### Supplied information:
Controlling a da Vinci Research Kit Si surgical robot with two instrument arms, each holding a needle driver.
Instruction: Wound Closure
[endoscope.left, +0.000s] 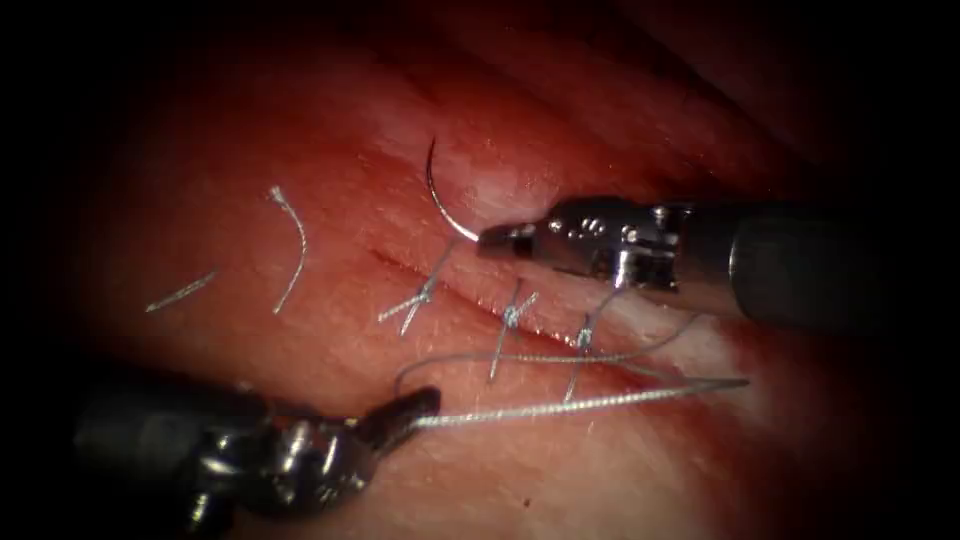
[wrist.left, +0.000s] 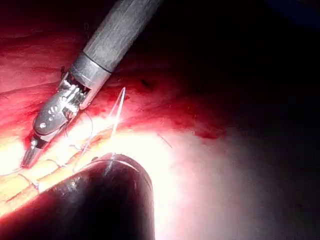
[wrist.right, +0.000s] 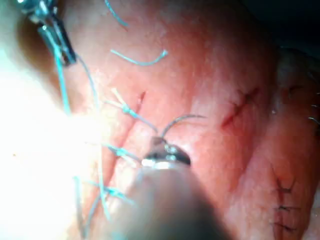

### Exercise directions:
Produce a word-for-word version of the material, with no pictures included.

### Output of the exercise:
Controlling a da Vinci Research Kit Si surgical robot with two instrument arms, each holding a needle driver.
Instruction: Wound Closure
[endoscope.left, +0.000s] 
[wrist.left, +0.000s] 
[wrist.right, +0.000s] 

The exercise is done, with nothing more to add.